## [PROBLEM STATEMENT]
Output the data below exactly as it is, dropping the pictures from your copy.
====== DATA PROVIDED ======
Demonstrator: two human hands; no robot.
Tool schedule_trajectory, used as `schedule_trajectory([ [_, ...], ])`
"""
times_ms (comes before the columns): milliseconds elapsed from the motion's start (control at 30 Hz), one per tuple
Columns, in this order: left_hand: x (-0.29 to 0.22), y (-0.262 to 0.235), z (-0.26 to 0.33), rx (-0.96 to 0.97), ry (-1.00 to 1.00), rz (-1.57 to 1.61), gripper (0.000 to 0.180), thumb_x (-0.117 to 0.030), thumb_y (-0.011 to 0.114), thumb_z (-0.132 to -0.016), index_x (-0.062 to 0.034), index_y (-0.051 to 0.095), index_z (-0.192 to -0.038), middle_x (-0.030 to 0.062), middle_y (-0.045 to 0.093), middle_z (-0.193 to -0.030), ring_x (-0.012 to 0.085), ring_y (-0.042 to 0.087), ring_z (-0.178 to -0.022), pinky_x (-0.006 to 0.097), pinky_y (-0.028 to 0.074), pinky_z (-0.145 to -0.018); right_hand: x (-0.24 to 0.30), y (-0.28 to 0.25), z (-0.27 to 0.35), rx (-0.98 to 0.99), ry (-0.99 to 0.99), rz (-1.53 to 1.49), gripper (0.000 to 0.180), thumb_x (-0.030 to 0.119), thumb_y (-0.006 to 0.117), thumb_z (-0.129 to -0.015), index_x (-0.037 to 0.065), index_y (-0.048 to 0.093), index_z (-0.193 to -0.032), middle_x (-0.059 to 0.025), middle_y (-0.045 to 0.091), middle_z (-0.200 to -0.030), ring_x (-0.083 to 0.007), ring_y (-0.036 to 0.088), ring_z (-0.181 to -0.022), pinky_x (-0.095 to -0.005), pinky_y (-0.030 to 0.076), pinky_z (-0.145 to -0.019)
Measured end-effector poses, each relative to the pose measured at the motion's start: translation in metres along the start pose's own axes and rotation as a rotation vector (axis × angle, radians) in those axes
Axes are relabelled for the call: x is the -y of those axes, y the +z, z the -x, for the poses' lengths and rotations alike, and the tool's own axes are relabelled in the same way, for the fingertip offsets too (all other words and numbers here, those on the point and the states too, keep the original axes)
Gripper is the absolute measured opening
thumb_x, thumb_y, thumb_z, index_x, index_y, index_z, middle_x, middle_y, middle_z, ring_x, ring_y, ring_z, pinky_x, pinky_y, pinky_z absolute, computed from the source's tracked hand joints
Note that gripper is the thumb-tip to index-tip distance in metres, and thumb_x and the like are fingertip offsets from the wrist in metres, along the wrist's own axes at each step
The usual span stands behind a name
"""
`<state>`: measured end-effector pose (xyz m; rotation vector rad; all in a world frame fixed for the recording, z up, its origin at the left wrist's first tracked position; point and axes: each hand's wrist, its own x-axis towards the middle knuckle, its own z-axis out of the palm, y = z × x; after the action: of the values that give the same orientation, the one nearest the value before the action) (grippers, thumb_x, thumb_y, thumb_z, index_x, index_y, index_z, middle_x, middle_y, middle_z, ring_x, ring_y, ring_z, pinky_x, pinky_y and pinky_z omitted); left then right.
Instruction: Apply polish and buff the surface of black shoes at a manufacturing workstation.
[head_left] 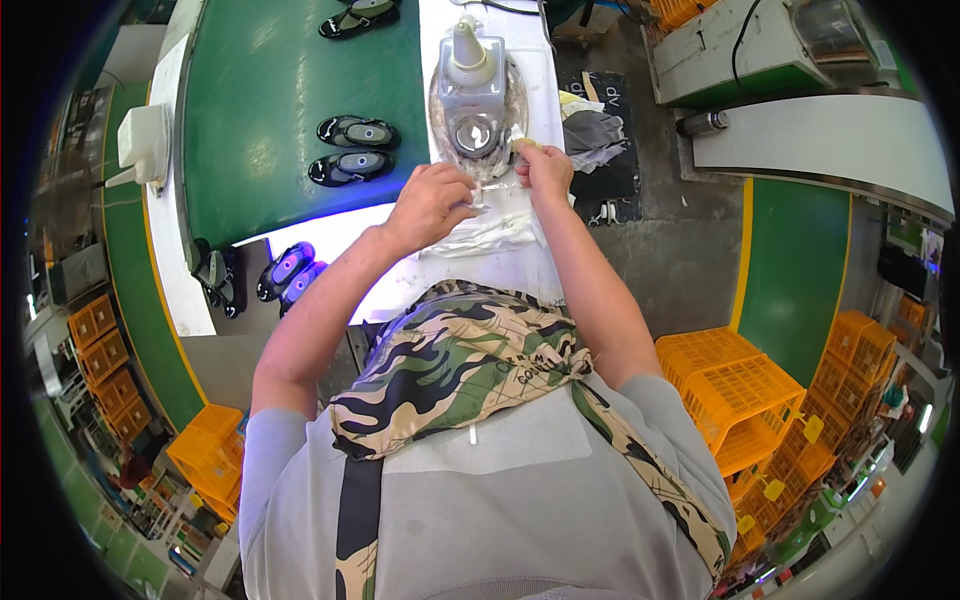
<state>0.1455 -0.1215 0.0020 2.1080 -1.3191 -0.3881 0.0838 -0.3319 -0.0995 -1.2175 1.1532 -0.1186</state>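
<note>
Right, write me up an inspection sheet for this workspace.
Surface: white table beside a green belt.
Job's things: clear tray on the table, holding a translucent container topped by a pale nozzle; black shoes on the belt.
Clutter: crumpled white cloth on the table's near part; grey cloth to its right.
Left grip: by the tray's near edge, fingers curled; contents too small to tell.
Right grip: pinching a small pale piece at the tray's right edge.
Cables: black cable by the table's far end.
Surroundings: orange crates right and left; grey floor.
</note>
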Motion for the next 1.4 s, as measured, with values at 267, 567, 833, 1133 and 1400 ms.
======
## [FINISHED EXERCISE]
Demonstrator: two human hands; no robot.
Tool schedule_trajectory, used as `schedule_trajectory([ [_, ...], ])`
"""
times_ms (comes before the columns): milliseconds elapsed from the motion's start (control at 30 Hz), one per tuple
Columns, in this order: left_hand: x (-0.29 to 0.22), y (-0.262 to 0.235), z (-0.26 to 0.33), rx (-0.96 to 0.97), ry (-1.00 to 1.00), rz (-1.57 to 1.61), gripper (0.000 to 0.180), thumb_x (-0.117 to 0.030), thumb_y (-0.011 to 0.114), thumb_z (-0.132 to -0.016), index_x (-0.062 to 0.034), index_y (-0.051 to 0.095), index_z (-0.192 to -0.038), middle_x (-0.030 to 0.062), middle_y (-0.045 to 0.093), middle_z (-0.193 to -0.030), ring_x (-0.012 to 0.085), ring_y (-0.042 to 0.087), ring_z (-0.178 to -0.022), pinky_x (-0.006 to 0.097), pinky_y (-0.028 to 0.074), pinky_z (-0.145 to -0.018); right_hand: x (-0.24 to 0.30), y (-0.28 to 0.25), z (-0.27 to 0.35), rx (-0.98 to 0.99), ry (-0.99 to 0.99), rz (-1.53 to 1.49), gripper (0.000 to 0.180), thumb_x (-0.030 to 0.119), thumb_y (-0.006 to 0.117), thumb_z (-0.129 to -0.015), index_x (-0.037 to 0.065), index_y (-0.048 to 0.093), index_z (-0.193 to -0.032), middle_x (-0.059 to 0.025), middle_y (-0.045 to 0.091), middle_z (-0.200 to -0.030), ring_x (-0.083 to 0.007), ring_y (-0.036 to 0.088), ring_z (-0.181 to -0.022), pinky_x (-0.095 to -0.005), pinky_y (-0.030 to 0.076), pinky_z (-0.145 to -0.019)
Measured end-effector poses, each relative to the pose measured at the motion's start: translation in metres along the start pose's own axes and rotation as a rotation vector (axis × angle, radians) in those axes
Axes are relabelled for the call: x is the -y of those axes, y the +z, z the -x, for the poses' lengths and rotations alike, and the tool's own axes are relabelled in the same way, for the fingertip offsets too (all other words and numbers here, those on the point and the states too, keep the original axes)
Gripper is the absolute measured opening
thumb_x, thumb_y, thumb_z, index_x, index_y, index_z, middle_x, middle_y, middle_z, ring_x, ring_y, ring_z, pinky_x, pinky_y, pinky_z absolute, computed from the source's tracked hand joints
Note that gripper is the thumb-tip to index-tip distance in metres, and thumb_x and the like are fingertip offsets from the wrist in metres, along the wrist's own axes at each step
The usual span stands behind a name
"""
`<state>`: measured end-effector pose (xyz m; rotation vector rad; all in a world frame fixed for the recording, z up, its origin at the left wrist's first tracked position; point and axes: each hand's wrist, its own x-axis towards the middle knuckle, its own z-axis out of the palm, y = z × x; after the action: of the values that give the same orientation, the one nearest the value before the action) (grippers, thumb_x, thumb_y, thumb_z, index_x, index_y, index_z, middle_x, middle_y, middle_z, ring_x, ring_y, ring_z, pinky_x, pinky_y and pinky_z omitted); left then right.
Instruction: Apply polish and buff the surface of black shoes at a manufacturing workstation.
[head_left] 
<state>0.1455 -0.1215 0.0020 2.1080 -1.3191 -0.3881 0.0838 -0.3319 -0.0995 -1.2175 1.1532 -0.1186</state>
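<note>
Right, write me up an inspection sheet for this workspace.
Surface: white table beside a green belt.
Job's things: clear tray on the table, holding a translucent container topped by a pale nozzle; black shoes on the belt.
Clutter: crumpled white cloth on the table's near part; grey cloth to its right.
Left grip: by the tray's near edge, fingers curled; contents too small to tell.
Right grip: pinching a small pale piece at the tray's right edge.
Cables: black cable by the table's far end.
Surroundings: orange crates right and left; grey floor.
</note>
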Motion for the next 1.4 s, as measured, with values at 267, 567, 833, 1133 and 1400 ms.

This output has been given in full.